Horrifying! Remains of 215 children found at former Canadian boarding school site

The remains of 215 children, as young as 3 years old, were found at the site of a former Indian boarding school in Kamloops, British Columbia, Canada. (Video screenshot)

The remains of 215 children, the youngest being 3 years old, were found buried at the site of an Indian residential school in Kamloops, Canada’s B.C. First Nations announced Thursday.

The large number of remains found at the site of Kamloops Indian Residential School was identified last weekend with the help of a ground-penetrating radar expert.

Rosanne Casimir, head of the First Nations (Tk’emlups te Secwepemc First Nation), it was an incredible loss, with some children as young as 3 years old.

Casimir said that as far as they know, there is no official documentation of the deaths of the missing children and they are trying to figure out how to identify them and will issue a detailed report next month.

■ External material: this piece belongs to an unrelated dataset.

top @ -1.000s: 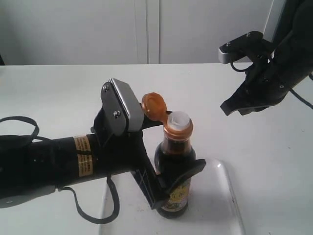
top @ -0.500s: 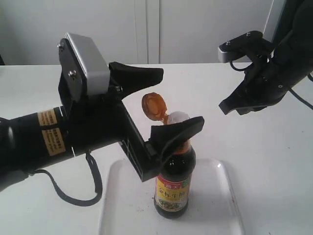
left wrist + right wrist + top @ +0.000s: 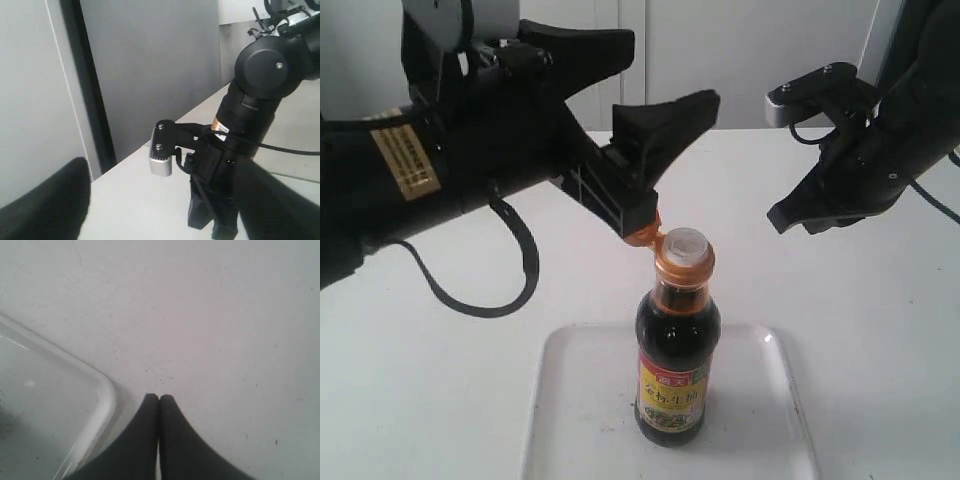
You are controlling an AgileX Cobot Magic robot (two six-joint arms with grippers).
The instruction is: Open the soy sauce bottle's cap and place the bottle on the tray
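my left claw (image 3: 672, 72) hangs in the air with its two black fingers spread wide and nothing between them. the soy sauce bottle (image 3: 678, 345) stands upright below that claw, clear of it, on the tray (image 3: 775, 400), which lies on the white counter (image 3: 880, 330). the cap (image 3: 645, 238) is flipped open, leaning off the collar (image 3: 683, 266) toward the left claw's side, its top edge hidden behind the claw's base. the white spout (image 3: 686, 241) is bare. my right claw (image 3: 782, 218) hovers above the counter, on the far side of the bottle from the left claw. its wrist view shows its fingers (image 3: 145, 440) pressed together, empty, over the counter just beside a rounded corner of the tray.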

Canada’s residential school system, which used to forcibly separate Indian children from their families, was recognized as constituting cultural genocide after years of investigation, and the federal government formally apologized in 2008.

The residential school in Kamloops, which operated between 1890 and 1969, was once the largest residential school in Canada. Depending on the size of the school, it had up to 500 residential and academic students at any one time before the federal government took over the operation of the Catholic Church as a day school until it closed in 1978.

The Truth and Reconciliation Commission released its final report on the boarding school more than five years ago. The nearly 4,000-page report detailed rape, abuse and other atrocities against Native children at these institutions, during which at least more than 4,100 people died during the school year, a figure not included in the remains found here.